I have equal reservations about the vitality of Traylor v. State, supra, because there again the invocation of magic words, i. e., “recesses this hearing pending the court’s making a decision,” serves to create a new class of probationer unauthorized under Article 42.12, V.A.C.C.P. After an eight month recess, revocation was deemed the appropriate discharge of the trial court’s discretion. Interestingly enough, this action took place only after the State brought another violation to the court’s attention. The discussion in Traylor, supra, also represents the creation of an impossible burden of proof on probationers. In Wester, supra, Sappington, supra, was distinguished because there was no record showing that the trial court knew or, if known, relied upon Sappington’s subsequent arrest when it entered its revocation order.1 In Traylor, supra, there was a clear record showing that the trial court knew of the probationer’s arrest after the “recessed” hearing. However, this Court concluded that the discussion of the arrest related only to jail time credits.2 The decision of this Court to leave the probationer-revokee-appellant with the burden of proving affirmatively that the trial court relied on the arrest subsequent to the recessed/deferred revocation hearing/decision is an impossible burden.
A sounder course in these turbulent waters is to reaffirm the statutory limitation on the trial court’s discretion. That is, the trial court either revokes or continues, with or without modifications. There is no such animal as a quasi-revoked/quasi-continued probation. If some time is required to decide whether to reduce the term of imprisonment, then, of course, a recess for a reasonable period of time is appropriate.3 The trial court in Sappington v. State, supra, if of the opinion that the ends of justice and the best interests of society and Sappington warranted it, should have continued the probation with the rehabilitation treatment as a new condition.
Insofar as the Traylor and Sappington decisions elevate trial courts’ discretion above the statutory limitations of Article 42.12, V.A.C.C.P., they should be overruled. The schemes they foster serve only to obfuscate procedure and distort the administration of justice.
For the foregoing reasons and the reasons expressed in Presiding Judge Onion’s opinion, I am of the opinion that the trial court in this case abused its discretion and the judgment should be reversed and remanded.
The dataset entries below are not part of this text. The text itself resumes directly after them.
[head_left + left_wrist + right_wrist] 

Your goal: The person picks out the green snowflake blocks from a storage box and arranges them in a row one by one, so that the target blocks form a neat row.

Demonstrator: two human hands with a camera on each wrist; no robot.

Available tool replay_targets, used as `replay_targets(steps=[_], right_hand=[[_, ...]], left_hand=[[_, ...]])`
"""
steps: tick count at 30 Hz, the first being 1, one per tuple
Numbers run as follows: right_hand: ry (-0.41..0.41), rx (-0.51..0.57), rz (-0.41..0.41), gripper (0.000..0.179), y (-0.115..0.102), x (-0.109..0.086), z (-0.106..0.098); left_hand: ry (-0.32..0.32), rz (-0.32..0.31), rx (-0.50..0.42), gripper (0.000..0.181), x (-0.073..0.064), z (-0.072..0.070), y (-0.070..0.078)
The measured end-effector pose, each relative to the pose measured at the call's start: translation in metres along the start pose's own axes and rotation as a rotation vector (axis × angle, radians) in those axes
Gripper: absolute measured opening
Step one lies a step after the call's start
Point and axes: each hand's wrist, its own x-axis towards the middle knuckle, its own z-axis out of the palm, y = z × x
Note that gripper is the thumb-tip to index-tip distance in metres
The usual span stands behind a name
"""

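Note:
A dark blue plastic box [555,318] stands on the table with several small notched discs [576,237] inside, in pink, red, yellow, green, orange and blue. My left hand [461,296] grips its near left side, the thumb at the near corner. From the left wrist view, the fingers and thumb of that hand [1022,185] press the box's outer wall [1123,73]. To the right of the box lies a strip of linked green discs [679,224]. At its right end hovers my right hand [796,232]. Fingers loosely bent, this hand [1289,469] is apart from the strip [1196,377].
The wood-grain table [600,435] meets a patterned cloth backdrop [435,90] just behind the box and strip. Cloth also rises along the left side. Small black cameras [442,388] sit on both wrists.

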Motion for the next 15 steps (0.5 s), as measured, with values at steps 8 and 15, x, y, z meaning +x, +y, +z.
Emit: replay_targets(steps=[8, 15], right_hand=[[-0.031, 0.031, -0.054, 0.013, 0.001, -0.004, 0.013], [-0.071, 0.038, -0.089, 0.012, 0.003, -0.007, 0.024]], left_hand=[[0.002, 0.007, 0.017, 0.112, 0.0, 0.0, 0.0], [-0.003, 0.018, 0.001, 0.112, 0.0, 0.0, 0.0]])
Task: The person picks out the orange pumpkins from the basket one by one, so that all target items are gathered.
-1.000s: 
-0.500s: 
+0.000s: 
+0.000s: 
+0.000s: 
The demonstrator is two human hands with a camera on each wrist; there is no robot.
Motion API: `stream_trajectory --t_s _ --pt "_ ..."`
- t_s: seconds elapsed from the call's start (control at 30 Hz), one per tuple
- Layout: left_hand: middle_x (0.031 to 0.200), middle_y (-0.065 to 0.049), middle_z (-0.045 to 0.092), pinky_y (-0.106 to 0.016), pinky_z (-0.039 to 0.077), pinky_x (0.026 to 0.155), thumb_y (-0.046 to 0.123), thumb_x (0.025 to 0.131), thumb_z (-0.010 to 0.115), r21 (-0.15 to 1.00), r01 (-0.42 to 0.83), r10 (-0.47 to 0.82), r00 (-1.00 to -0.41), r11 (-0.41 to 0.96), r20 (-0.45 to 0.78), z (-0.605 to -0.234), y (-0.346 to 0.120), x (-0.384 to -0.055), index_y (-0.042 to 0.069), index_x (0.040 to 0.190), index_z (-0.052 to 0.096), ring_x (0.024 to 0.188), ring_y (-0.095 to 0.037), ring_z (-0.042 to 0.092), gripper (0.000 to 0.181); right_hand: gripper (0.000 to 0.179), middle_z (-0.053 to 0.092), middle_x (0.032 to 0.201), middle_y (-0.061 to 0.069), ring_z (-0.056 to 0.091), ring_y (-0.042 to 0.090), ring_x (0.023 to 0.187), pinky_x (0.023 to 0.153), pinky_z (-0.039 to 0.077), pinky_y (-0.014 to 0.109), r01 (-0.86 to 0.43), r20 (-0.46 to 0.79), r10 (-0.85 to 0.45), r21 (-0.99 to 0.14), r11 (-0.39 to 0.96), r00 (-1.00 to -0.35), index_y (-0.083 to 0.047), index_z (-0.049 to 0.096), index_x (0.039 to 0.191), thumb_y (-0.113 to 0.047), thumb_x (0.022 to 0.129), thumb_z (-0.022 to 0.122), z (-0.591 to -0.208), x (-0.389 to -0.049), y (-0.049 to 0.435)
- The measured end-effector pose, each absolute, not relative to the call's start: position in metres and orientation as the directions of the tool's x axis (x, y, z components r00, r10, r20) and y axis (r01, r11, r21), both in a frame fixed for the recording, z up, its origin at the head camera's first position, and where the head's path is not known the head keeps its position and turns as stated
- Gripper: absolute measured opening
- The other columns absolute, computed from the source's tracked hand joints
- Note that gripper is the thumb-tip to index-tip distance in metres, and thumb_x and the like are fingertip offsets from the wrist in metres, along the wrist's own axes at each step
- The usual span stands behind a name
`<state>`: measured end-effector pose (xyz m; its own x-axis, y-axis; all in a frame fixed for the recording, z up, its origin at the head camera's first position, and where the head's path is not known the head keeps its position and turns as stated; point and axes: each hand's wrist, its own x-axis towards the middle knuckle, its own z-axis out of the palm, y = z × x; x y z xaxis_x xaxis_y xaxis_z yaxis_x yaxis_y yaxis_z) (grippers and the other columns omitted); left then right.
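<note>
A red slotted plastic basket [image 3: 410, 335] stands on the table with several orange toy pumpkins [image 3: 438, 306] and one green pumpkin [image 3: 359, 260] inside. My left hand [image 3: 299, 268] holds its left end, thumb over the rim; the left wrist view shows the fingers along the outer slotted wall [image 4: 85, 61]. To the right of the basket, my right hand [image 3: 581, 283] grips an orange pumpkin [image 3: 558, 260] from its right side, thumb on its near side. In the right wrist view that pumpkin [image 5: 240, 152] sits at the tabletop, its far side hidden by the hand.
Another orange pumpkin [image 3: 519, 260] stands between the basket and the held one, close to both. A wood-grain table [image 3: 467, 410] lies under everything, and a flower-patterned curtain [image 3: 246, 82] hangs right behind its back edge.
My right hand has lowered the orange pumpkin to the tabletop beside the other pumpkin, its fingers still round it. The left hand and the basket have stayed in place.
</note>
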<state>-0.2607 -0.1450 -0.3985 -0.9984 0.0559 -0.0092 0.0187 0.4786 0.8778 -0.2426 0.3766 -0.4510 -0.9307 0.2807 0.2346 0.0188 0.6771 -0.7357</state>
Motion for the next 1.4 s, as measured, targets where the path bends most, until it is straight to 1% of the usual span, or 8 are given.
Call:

. After the prior hearing no ruling on revocation was entered because the probationer requested an opportunity to undergo narcotic addiction rehabilitation treatment.

. This conclusion is of doubtful validity since Traylor was arrested on November 12, 1976, for the “new offense” of heroin possession. The motion to revoke probation was not filed until November 16, 1976. There was no indication that a capias ever issued under the November 16 motion to revoke probation. Thus, Traylor was not under arrest from November 12, 1976, on “said cause” of the recessed hearing on the April 5, 1976, motion to revoke probation. See Article 42.03, Section 2, V.A.C. C.P.

. I consider eight months as an inappropriately long recess. See Traylor v. State, supra.